My statement was basically over simplified. Slant is really an indicator of emotional responsiveness.

Generally the more to the right the slant, indicates goals, ideas and philosophies that are outwards, towards others, to the future and material drive. Not so far to the right or even to the left suggests feeling inwards, in the past, more about yourself and physical action.


----------



## Blueguardian (Aug 22, 2009)

Here's my results from the quiz below.


AEIOU said:


> --->Handwriting Wizard - Free Handwriting Self-Test Handwriting Analysis Graphology by Bart Baggett











Blue uses judgment to make decisions. He is ruled by his head, not his heart. He is a cool, collected person who is usually unexpressive emotionally. Some may see him as unemotional. He does have emotions but has no need to express them. He is withdrawn into himself and enjoys being alone.

The circumstances when Blue does express emotions include: extreme anger, extreme passion, and tremendous stress. If someone gets him mad enough to tell him off, he will not be sorry about it later. He puts a mark in his mind when someone angers him. He keeps track of these marks and when he hits that last mark he will let them know they have gone too far. He is ruled somewhat by self-interest. All his conclusions are made without outside emotional influence. He is very level-headed and will remain calm in an emergency situation. In a situation where other people might get hysterical, he has poise.

Blue will work more efficiently if given space and time to be alone. He would rather not be surrounded by people constantly. In a relationship, he will show his love by the things he does rather than by the things he says. Saying "I love you" is not a needed routine because he feels his mate should already know. The only exception to this is if he has logically concluded that it is best for his mate to hear him express his love verbally.

Blue is not subject to emotional appeals. If someone is selling a product to him, they will need to present only the facts. They should present them from a standpoint of his sound judgment. He will not be taken in by an emotional story about someone else. He will meet emergencies without getting hysterical and he will always ask "Is this best for me?"









People that write their letters in an average height and average size are moderate in their ability to interact socially. According to the data input, Blue doesn't write too large or too small, indicating a balanced ability to be social and interact with others.









Blue is secretive. He has secrets which he does not wish to share with others. He intentionally conceals things about himself. He has a private side that he intends to keep that way, especially concerning certain events in his past.









In reference to Blue's mental abilities, he has a very investigating and creating mind.

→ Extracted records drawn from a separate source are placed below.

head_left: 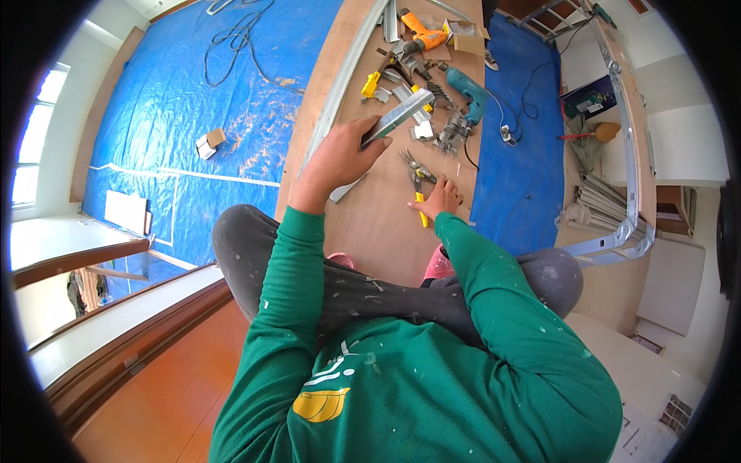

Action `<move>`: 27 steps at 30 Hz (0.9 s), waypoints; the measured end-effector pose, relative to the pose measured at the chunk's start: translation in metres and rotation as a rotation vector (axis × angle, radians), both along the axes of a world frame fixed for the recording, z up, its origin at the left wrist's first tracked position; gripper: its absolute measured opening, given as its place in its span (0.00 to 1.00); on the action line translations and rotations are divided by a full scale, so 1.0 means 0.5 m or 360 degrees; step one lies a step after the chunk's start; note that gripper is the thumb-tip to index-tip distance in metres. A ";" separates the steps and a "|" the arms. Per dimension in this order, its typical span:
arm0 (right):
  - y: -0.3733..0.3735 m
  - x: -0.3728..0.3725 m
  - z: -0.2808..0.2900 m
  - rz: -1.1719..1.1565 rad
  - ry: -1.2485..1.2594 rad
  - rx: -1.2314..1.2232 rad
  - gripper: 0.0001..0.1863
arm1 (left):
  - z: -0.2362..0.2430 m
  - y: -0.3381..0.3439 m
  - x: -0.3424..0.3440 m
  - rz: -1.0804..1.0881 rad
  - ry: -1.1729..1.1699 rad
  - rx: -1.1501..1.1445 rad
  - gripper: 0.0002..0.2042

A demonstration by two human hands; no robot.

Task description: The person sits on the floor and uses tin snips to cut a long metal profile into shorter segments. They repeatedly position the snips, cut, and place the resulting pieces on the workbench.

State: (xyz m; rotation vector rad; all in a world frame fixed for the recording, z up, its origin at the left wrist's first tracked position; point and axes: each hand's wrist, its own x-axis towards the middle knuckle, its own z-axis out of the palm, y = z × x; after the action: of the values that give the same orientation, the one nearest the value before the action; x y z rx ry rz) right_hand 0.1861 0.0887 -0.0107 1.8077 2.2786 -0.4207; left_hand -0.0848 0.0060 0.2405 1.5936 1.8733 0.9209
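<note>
My left hand [347, 154] grips a galvanized metal channel [405, 112], held slanting up to the right over the plywood board [370, 231]. My right hand [440, 197] rests on the board, fingers apart and thumb touching the yellow handle of metal snips [417, 174]. Above them lie a teal drill [463, 92], an orange drill [421, 31], a yellow-and-black tool [374, 81] and several loose metal pieces and screws. A long metal strip [340, 92] runs along the board's left side.
Blue tarpaulin [139, 131] flanks the board, with a cable [231, 42] and small box [208, 143] on it. At right are a metal ladder-like frame [633, 231], stacked rods [590, 193] and another person's shoe [490, 58]. A wooden ledge [131, 347] is at lower left.
</note>
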 end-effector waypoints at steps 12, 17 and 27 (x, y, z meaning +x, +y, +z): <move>0.364 -0.058 0.162 0.0140 0.1366 -0.0733 0.40 | 0.018 0.038 0.017 -0.0116 -0.0956 -0.0228 0.17; 0.281 -0.127 0.585 0.0123 0.2321 -0.1585 0.28 | 0.049 0.032 0.051 -0.0160 -0.1525 -0.0091 0.17; 0.159 -0.084 0.666 0.0021 0.2361 -0.1480 0.22 | 0.045 0.036 0.127 -0.0468 -0.1846 -0.0229 0.18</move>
State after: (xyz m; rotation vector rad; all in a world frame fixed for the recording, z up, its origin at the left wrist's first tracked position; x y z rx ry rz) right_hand 0.1443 0.1680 0.3225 0.9082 1.8091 -2.8762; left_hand -0.0212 0.0238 0.2631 0.8482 0.8354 1.1649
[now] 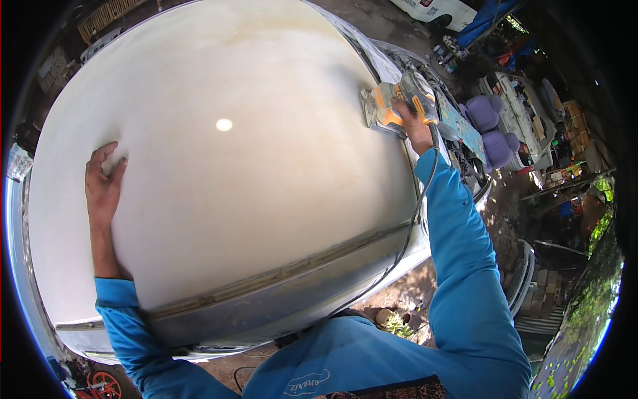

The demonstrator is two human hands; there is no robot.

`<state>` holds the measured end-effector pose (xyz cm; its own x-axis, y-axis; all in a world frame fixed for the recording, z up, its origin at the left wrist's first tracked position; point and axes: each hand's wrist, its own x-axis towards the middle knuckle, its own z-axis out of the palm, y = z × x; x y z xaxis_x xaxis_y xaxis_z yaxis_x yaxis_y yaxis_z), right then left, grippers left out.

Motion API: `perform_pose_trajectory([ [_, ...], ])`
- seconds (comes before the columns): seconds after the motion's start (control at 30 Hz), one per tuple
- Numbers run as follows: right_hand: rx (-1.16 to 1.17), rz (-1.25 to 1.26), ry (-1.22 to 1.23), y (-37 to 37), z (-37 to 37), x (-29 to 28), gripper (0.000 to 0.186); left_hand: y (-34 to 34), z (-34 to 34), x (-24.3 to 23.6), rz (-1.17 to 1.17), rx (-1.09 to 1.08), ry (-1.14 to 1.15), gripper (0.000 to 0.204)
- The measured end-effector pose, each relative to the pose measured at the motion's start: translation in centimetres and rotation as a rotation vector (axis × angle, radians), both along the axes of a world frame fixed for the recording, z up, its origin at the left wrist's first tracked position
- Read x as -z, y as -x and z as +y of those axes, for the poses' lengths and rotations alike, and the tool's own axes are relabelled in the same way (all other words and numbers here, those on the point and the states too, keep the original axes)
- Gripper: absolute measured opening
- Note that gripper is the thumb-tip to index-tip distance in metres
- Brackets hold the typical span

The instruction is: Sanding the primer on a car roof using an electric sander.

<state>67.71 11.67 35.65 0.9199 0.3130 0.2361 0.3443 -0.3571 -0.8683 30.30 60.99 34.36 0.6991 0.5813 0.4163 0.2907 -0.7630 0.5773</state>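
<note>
The right grip (416, 129) holds the sander (385, 108) by the roof's (266, 173) right edge; the left grip (104, 183) is empty, fingers bent, over the roof, which looks mostly rubbed, but I can't tell what's left

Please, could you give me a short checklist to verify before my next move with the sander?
1. Right hand gripping the orange-and-grey sander: ok.
2. Left hand away from the sander: ok, it is at the left part of the pale car roof.
3. Cable clear of the right arm: not ok, it runs close along the blue sleeve.
4. Hand protection: not ok, both hands are bare.
5. Sander switched off: cannot tell.
</note>
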Motion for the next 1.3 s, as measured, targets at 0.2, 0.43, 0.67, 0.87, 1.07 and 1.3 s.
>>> perform_pose_trajectory([
  [0.2,-0.116,-0.02,-0.063,2.4,5.0,-1.6,0.044,0.0,-0.1,-0.3,-0.012,0.015,0.04,0.034],
  [0.43,-0.234,-0.121,-0.027,4.0,9.1,-2.8,0.044,0.0,-0.7,-0.7,0.033,-0.017,0.002,0.035],
  [0.67,-0.15,-0.064,-0.025,3.0,6.5,-2.0,0.043,0.0,-0.4,-0.4,0.015,-0.007,0.017,0.035],
  [0.87,-0.039,-0.032,-0.064,1.7,1.5,-0.2,0.046,-0.2,-1.3,-0.5,0.03,-0.051,0.037,0.035],
  [1.07,0.04,0.025,0.008,0.3,-1.6,1.1,0.051,0.0,-0.2,-0.2,0.003,-0.002,-0.002,0.035],
  [1.3,-0.097,-0.074,-0.047,2.4,4.5,-0.7,0.048,-0.5,-0.9,-1.2,0.066,-0.044,-0.008,0.036],
])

He investigates projects rapidly because he is curious about many things. He gets involved in many projects that seem good at the beginning, but he soon must slow down and look at all the angles. He probably gets too many things going at once. When Blue slows down, then he becomes more creative than before. Since it takes time to be creative, he must slow down to do it. He then decides what projects he has time to finish. Thus he finishes at a slower pace than when he started the project.

He has the best of two kinds of minds. One is the quick investigating mind. The other is the creative mind. His mind thinks quick and rapidly in the investigative mode. He can learn quicker, investigate more, and think faster. Blue can then switch into his low gear. When he is in the slower mode, he can be creative, remember longer and stack facts in a logical manner. He is more logical this way and can climb mental mountains with a much better grip.









Blue is a practical person whose goals are planned, practical, and down to earth. This is typical of people with normal healthy self-esteem. He needs to visualize the end of a project before he starts. he finds joy in anticipation and planning. Notice that I said he plans everything he is going to do, that doesn't necessarily mean things go as planned. Blue basically feels good about himself. He has a positive self-esteem which contributes to his success. He feels he has the ability to achieve anything he sets his mind to. However, he sets his goals using practicality-- not too "out of reach". He has enough self-confidence to leave a bad situation, yet, he will not take great risks, as they relate to his goals. A good esteem is one key to a happy life. Although there is room for improvement in the confidence catagery, his self-perception is better than average.









Blue is sarcastic. This is a defense mechanism designed to protect his ego when he feels hurt. He pokes people harder than he gets poked. These sarcastic remarks can be very funny. They can also be harsh, bitter, and caustic at the same time.









Blue has a healthy imagination and displays a fair amount of trust. He lets new people into his circle of friends. He uses his imagination to understand new ideas, things, and people.









For a graphologist, the spacing on the page reflects the writer's attitude toward their own world and relationship to things in his or her own space. If the inputted data was correct Blue has left lots of white space on the left side of the paper. Blue fills up the rest of the page in a normal fashion. If this is true, then Blue has a healthy relationship to the past and is ready to move on. The right side of the page represents the future and Blue is ready and willing to get started living now and planning for the future. Blue would like to leave the past behind and move on.


----------



## Dreamer (Feb 5, 2010)

analyse?


----------